Kasım
sayımız çıktı

‘Sigara içenlere ateş etmeyiniz…’

Tütün, sigara, puro, pipo… Sanatın, edebiyatın vazgeçilmez temaları. Bugün azılı tiryaki de olsa, aklı başında kimse bu öldürücü bağımlılığı savunamaz. Ancak seri katillerin, pedofillerin bile hakları kollanırken, tiryakilere zebani muamelesi yapılması, uygunsuz koşulların onlara reva görülmesi de kabul edilemez.

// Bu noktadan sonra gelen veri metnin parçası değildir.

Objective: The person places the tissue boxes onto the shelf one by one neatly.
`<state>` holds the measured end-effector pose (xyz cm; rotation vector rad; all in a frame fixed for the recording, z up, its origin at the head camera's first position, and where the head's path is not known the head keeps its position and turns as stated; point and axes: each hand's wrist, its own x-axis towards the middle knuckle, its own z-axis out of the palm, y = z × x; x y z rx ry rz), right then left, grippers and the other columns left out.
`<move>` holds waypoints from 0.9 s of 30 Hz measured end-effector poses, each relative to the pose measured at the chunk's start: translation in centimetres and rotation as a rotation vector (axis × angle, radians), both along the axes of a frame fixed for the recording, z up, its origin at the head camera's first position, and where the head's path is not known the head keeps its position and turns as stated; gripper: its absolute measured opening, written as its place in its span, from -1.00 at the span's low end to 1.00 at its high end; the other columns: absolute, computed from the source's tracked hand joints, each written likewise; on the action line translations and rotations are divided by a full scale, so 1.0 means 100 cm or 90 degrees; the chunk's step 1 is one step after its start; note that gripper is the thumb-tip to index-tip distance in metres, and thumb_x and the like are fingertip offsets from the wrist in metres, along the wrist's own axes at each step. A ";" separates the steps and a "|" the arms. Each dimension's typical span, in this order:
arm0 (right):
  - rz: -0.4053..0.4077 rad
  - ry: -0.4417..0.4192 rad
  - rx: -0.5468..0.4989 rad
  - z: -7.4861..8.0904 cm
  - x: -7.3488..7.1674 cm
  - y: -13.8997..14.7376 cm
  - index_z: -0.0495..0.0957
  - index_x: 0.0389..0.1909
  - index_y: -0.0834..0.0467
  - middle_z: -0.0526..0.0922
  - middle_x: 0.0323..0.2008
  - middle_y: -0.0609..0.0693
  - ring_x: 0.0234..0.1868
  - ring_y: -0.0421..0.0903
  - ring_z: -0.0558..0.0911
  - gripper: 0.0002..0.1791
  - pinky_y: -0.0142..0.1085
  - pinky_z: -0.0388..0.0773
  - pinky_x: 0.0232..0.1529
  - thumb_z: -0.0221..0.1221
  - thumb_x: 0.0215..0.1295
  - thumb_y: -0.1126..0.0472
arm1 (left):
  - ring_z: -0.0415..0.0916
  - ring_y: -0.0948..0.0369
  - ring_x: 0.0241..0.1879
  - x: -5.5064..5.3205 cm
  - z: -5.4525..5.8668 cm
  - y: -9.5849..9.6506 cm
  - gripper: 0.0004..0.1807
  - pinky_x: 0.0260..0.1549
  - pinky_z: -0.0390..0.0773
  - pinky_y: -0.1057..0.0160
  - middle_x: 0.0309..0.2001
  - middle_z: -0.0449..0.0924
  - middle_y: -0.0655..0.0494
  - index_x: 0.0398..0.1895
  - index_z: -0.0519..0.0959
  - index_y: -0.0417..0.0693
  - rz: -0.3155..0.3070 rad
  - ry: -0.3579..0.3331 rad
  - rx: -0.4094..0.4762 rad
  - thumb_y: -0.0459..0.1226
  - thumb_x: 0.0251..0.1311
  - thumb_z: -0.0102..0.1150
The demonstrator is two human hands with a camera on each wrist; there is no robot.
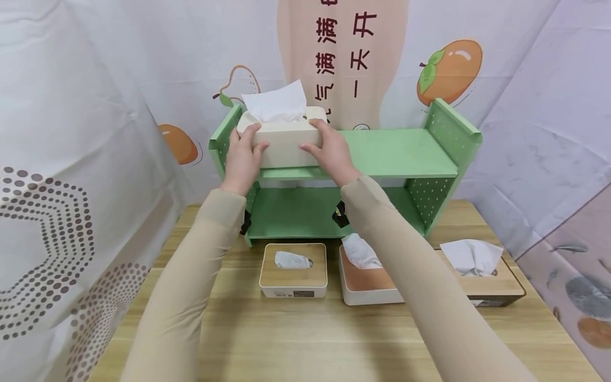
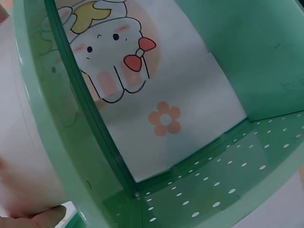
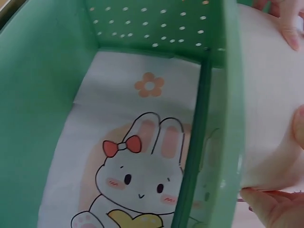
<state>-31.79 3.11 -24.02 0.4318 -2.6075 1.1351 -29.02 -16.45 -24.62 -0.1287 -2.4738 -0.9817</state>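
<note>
A cream tissue box (image 1: 286, 146) with a white tissue (image 1: 279, 103) standing up from its top is at the left end of the top shelf of a green rack (image 1: 391, 154). My left hand (image 1: 241, 162) grips the box's left end, thumb on the front face. At the right end my right hand (image 1: 333, 149) holds it the same way. In the left wrist view the box (image 2: 26, 128) shows along the left edge, beyond the green shelf edge. The right wrist view has the box (image 3: 270, 99) at its right side. Whether its base touches the shelf I cannot tell.
On the wooden table (image 1: 286, 339) before the rack stand a small wood-topped tissue box (image 1: 293, 252), a brown-topped one (image 1: 372, 284) partly behind my right sleeve, and a dark-sided one (image 1: 501, 286). Dark clips (image 1: 341, 215) show at the rack's lower shelf. A printed curtain (image 1: 191, 63) hangs behind.
</note>
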 end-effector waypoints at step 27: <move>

Yılların içinde/n ağır ağır oluşturduğum Tü­tün Tutkusu antoloji­mi bir gün karar verip kurar mıyım, emin değilim. Yeşilay zihniyetinin hışmına uğramak­tan korkmuyorum, korkacak ol­sam beni kalp ve akciğer hastası kılan, günden güne ölümümü hızlandıran tiryakilikten korkar­dım. Antolojiyi kurma tasamın altında tütüne övgü niyeti de okunsun istemem: XIX. yüzyıl­da absent, verem ile frengi, XX. yüzyılda tütün, kanser ile kalp hastalıkları vebadan doğan boş­luğu doldurmuşlardır, bunu ka­bul etmemek için insanın aklını peynir ekmekle yemiş olması ge­rekir, hayır yemedim.

Neden, öyleyse, Tütün Tut­kusu antolojisine niyetlendim? Önce, bu bağımlılığın kültü­rel zeminini gözden uzak tut­mamak; sonra, onu handiy­se ölesiye kılan özelliklerini serimlemek; bir de doğurduğu ürünlerden bir seçki hazırlamak toplam hedefimi tanımlıyor(du), yolda, durmadan işaretleri çentikledim.

Sigaradan vazgeçememe çizgisi, sigaradan vazgeçme çiz­gisiyle atbaşı ilerlemiş. Şairler (Prévert, Oktay Rifat, Necati­gil), bakınız “bir cigara içimi”, dumana boğmuşlar kelimeleri, sayfaları. Pipocular (Van Gogh, Magritte, Simenon, Berk, Ed­gü), purocular (Brecht, Infan­te) yan alanlar açmışlar. Yabana atılamayacak keş nüfusunun üyelerine ayrıca gelmek gerekir.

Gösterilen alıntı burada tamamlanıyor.